*WORK ORDER*:
With both ends included, repeat exactly the lines of the entries below from the one containing "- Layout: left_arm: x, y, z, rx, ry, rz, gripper" down to the one containing "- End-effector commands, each", and no others.

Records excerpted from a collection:
_ _ _ _ _ _ _
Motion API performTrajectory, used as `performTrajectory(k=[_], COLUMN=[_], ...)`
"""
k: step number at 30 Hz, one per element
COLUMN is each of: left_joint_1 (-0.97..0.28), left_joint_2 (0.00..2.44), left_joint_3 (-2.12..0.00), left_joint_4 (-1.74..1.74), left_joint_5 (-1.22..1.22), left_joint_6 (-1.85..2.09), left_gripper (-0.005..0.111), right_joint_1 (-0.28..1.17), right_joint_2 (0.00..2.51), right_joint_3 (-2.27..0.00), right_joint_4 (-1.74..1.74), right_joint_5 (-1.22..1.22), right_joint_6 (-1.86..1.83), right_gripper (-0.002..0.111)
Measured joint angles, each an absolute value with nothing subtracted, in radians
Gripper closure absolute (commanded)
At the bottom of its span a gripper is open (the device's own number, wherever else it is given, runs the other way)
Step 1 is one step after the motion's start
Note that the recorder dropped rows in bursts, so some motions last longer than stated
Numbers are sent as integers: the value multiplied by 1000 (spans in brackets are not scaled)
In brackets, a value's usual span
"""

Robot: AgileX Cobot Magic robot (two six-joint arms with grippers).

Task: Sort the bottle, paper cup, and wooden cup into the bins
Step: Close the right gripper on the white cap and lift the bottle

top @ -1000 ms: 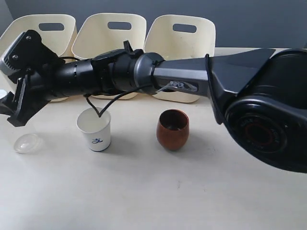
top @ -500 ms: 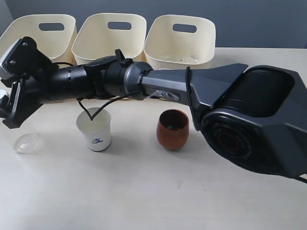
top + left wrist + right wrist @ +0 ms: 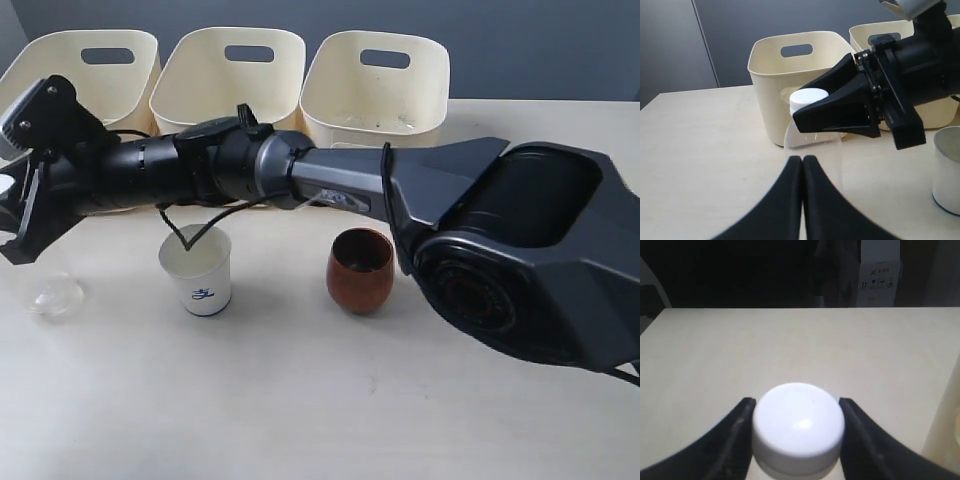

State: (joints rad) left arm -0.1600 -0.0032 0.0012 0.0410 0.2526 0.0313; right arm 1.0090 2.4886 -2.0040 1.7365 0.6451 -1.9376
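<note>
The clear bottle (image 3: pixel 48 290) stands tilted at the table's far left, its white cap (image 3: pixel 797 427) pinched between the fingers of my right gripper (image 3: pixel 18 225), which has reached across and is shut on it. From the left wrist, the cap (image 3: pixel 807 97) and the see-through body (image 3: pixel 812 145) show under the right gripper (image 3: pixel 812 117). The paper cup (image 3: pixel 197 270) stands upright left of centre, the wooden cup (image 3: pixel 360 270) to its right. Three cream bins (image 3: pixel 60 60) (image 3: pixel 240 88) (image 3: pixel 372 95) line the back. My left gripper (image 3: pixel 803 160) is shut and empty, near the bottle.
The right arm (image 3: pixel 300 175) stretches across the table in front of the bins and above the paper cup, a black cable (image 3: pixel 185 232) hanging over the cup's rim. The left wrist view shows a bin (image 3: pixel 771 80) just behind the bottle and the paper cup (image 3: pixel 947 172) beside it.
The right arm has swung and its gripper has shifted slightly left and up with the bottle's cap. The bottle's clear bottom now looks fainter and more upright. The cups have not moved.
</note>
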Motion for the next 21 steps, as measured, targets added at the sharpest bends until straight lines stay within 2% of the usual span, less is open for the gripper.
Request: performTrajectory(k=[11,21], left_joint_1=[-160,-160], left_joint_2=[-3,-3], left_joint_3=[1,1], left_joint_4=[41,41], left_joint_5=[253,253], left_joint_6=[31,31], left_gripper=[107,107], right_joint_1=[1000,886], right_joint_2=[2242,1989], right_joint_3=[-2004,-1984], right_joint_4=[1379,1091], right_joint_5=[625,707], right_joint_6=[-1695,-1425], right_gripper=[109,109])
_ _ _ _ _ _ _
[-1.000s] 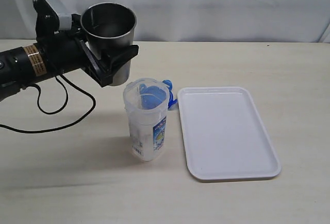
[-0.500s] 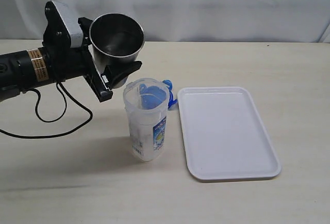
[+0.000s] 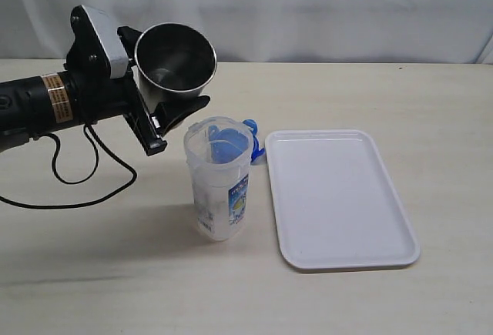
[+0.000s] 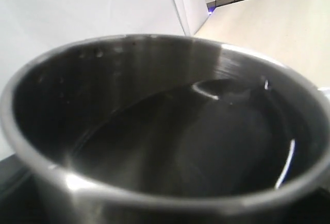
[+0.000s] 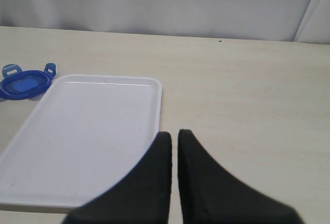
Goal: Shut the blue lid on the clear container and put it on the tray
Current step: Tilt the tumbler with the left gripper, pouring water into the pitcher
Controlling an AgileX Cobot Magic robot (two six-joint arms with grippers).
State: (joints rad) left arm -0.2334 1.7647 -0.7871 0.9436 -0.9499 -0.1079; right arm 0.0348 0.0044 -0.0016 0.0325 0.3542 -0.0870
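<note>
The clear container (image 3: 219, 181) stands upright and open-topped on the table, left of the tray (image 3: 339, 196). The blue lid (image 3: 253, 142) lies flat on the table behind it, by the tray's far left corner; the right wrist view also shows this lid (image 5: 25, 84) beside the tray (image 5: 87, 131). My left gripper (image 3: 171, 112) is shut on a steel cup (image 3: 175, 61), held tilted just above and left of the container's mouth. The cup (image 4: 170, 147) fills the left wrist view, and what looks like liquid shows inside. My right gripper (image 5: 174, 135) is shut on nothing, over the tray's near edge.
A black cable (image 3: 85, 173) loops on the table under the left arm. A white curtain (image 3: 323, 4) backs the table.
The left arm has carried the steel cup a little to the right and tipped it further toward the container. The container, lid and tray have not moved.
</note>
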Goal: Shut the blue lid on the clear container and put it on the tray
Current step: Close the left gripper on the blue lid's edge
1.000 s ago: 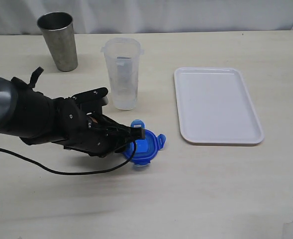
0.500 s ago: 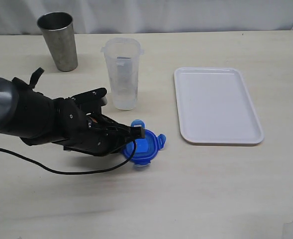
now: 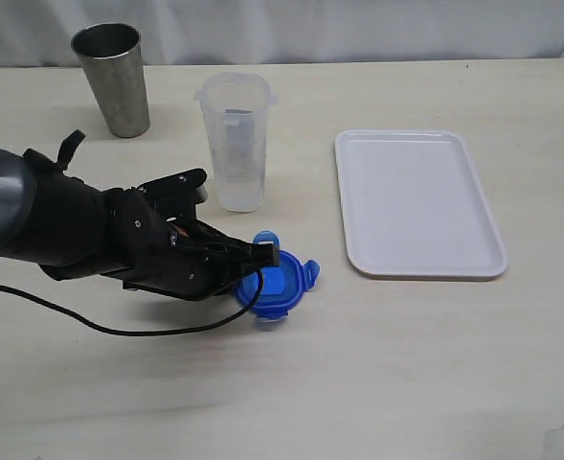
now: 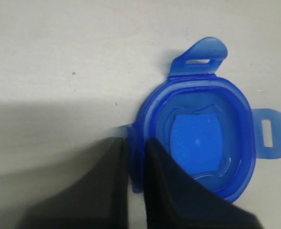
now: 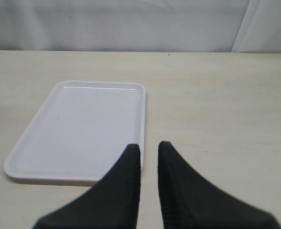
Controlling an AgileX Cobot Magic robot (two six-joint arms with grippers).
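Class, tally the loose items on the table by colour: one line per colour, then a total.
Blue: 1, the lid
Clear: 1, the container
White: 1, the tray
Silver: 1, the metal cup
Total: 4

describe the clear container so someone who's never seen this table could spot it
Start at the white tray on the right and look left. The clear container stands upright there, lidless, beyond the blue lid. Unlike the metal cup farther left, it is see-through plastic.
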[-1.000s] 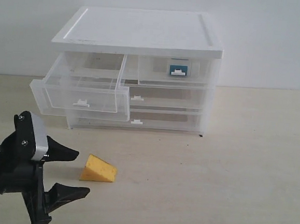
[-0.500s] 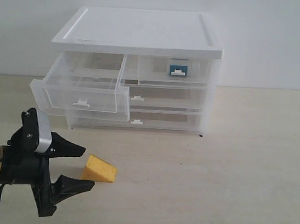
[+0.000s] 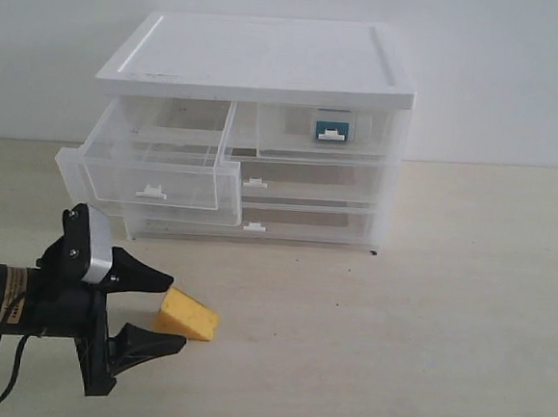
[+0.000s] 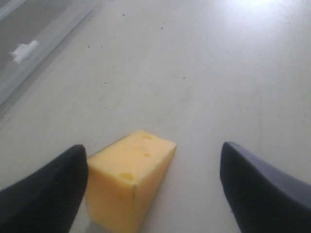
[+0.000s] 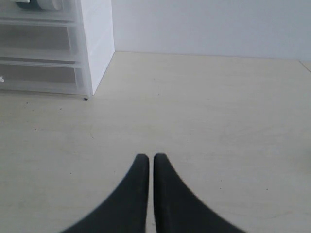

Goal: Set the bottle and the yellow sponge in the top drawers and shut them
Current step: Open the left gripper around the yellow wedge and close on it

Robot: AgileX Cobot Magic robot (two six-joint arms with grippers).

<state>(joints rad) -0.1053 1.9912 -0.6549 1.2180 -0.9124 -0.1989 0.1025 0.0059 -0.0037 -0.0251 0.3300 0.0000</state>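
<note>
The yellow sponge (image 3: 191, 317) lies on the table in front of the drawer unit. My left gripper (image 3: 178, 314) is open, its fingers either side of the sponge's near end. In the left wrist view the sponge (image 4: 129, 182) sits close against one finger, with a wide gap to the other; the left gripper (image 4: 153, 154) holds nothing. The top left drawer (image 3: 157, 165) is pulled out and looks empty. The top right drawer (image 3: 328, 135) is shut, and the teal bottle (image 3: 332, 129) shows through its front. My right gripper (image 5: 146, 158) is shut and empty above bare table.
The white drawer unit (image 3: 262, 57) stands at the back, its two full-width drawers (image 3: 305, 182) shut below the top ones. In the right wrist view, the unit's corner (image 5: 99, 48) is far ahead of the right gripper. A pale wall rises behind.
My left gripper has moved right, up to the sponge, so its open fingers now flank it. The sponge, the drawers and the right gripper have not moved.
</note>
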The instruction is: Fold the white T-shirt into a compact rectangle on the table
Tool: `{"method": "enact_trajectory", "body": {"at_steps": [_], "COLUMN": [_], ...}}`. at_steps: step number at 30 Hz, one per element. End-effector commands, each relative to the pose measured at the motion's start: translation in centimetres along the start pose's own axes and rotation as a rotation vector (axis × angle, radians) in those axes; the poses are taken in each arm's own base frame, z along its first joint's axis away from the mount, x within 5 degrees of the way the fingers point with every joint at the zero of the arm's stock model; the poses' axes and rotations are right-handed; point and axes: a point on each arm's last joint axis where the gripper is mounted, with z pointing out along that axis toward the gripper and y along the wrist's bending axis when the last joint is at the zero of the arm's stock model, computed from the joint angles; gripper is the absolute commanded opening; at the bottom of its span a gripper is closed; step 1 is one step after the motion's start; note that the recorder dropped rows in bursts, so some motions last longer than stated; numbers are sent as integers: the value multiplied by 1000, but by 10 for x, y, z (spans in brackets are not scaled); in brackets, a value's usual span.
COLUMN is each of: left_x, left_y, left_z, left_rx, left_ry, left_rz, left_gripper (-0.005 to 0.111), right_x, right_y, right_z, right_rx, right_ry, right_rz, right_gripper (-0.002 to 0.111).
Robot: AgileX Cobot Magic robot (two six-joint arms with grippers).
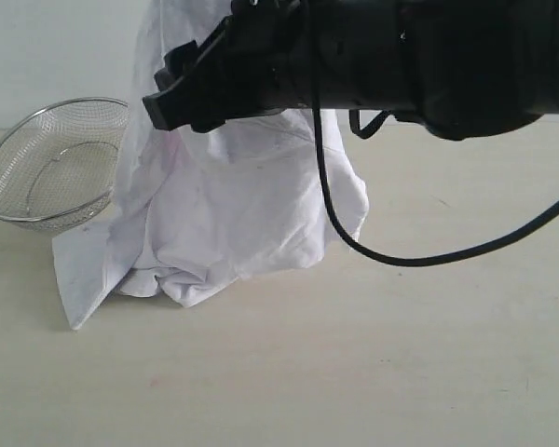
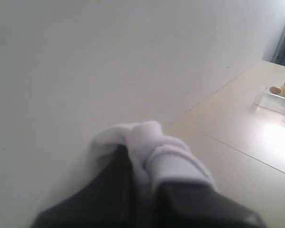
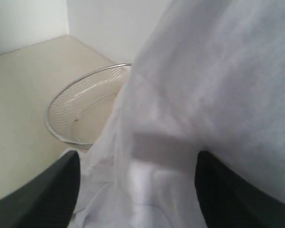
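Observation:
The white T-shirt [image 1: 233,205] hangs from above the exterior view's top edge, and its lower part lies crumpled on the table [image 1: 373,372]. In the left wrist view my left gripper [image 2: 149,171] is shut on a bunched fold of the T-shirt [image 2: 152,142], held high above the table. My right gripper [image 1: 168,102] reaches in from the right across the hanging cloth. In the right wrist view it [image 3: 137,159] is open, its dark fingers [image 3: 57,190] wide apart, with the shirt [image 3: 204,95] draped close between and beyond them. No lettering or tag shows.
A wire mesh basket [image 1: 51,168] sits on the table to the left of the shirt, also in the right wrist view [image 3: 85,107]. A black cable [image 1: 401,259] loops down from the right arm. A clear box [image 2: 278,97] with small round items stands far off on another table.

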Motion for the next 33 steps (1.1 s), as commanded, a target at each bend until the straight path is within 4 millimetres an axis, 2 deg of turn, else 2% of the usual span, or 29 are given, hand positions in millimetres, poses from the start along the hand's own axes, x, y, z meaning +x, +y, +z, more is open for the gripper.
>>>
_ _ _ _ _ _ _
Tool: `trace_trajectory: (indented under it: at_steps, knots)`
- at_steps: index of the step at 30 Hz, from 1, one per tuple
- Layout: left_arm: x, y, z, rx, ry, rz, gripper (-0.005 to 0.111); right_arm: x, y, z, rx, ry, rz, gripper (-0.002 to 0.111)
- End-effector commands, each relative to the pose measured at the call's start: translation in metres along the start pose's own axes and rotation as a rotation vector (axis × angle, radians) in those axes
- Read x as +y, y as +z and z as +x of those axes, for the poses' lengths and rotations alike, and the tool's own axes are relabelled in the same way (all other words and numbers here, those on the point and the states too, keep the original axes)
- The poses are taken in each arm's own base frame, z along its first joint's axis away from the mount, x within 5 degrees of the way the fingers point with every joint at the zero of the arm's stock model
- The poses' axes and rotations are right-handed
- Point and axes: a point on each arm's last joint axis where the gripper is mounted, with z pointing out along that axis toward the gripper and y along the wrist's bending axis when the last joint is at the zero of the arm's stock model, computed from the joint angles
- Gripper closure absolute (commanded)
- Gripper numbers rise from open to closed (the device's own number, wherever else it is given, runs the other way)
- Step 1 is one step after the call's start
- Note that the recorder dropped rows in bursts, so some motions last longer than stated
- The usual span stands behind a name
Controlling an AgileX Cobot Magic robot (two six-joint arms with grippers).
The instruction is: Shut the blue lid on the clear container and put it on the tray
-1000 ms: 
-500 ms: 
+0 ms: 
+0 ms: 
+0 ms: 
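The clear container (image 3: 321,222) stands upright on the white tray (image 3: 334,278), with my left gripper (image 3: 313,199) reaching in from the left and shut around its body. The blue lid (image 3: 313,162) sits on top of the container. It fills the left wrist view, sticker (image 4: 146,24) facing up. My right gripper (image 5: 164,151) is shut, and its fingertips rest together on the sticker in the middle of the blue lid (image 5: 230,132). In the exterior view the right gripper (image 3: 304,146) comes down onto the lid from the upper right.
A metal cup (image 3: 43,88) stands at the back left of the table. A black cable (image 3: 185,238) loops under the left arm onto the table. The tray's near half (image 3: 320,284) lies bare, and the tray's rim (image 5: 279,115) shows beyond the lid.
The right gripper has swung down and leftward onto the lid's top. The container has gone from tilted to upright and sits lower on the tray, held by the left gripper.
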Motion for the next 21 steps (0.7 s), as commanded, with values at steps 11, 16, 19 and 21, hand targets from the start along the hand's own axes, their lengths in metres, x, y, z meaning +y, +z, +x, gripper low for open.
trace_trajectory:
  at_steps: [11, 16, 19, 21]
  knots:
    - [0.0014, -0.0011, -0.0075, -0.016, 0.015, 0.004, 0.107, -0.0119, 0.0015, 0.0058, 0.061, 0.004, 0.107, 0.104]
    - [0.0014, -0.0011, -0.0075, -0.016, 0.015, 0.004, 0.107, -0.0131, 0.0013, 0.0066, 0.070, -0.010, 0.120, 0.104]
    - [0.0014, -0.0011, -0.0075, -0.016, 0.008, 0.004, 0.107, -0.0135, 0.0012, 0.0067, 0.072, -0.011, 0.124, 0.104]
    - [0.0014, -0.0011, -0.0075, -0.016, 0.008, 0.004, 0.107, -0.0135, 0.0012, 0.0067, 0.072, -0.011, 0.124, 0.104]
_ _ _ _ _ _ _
*EXERCISE SOLUTION*:
- Layout: left_arm: x, y, z, rx, ry, rz, gripper (-0.005 to 0.111); right_arm: x, y, z, rx, ry, rz, gripper (-0.002 to 0.111)
- End-effector commands, each relative to the pose measured at the call's start: translation in metres along the start pose's own axes and rotation as a rotation vector (axis × angle, radians) in those axes

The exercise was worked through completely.